I’d expected Chet to leap upon us with questions. His hands lay limp, palms up, in his lap.

“Do you have the flu?” I asked.

“I hope so.”

Hope so? Why? As opposed to what? I didn’t really have the energy for this talk with Chet, and neither, apparently, did Crystal. She was listening but not participating, shooting the balls around without caring if they dropped or not.

Nor did Chet seem to have the energy. I was about to suggest that under the circumstances we forget the whole thing when Chet said, “So Armbrister was after the tape?”

“Right. He’s retired and ready to leave the country with his wife, but he can’t while the tape’s out there making him look foolish. That’s what he said. How’s that sound to you?”

“Like a load of horseshit…” He was still trying to do the worldly-wise reporter number, but there was nothing behind it now, no enthusiasm. The Chet on the beach was enthusiastic, if jumpy. This Chet was spent, but I liked this one better.

“So he’s not retired?”

“No.”

“What’s he do?”

“He’s a gunrunner. Have you come across Concom yet?”
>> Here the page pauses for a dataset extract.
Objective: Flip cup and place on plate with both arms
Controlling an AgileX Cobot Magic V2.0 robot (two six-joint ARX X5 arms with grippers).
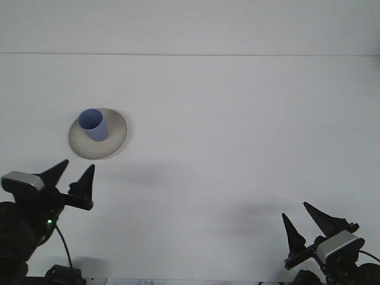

“No,” I lied for no clear reason.

“Yeah, well, you will. Concom’s at the bottom of this, you watch. I’ve been saying that for years. Would anybody listen? Concom owns everything. For instance, remember back when we were supposed to give a shit about Nicaragua?” He fumbled with the ChapStick applicator, having trouble removing the cap. “Well, Norman Armbrister and the rest of the spooks were down there selling SAMs to the Contras, and at the same time selling choppers to the Sandinistas. See the pattern here? Shoot down the choppers with the SAMs, then you sell replacements for both. You duplicate that pattern all over the world—and Armbrister did—you stand to make some real money.”

“But what did Concom do?”

“Concom bankrolled the deals! Then used VisionClear, which it owned, to launder the profits. And how do you keep the law off your ass while you’re illegally selling American arms to anybody with the money to buy them? You buy it. The law, I mean. You buy the law, or you become it.”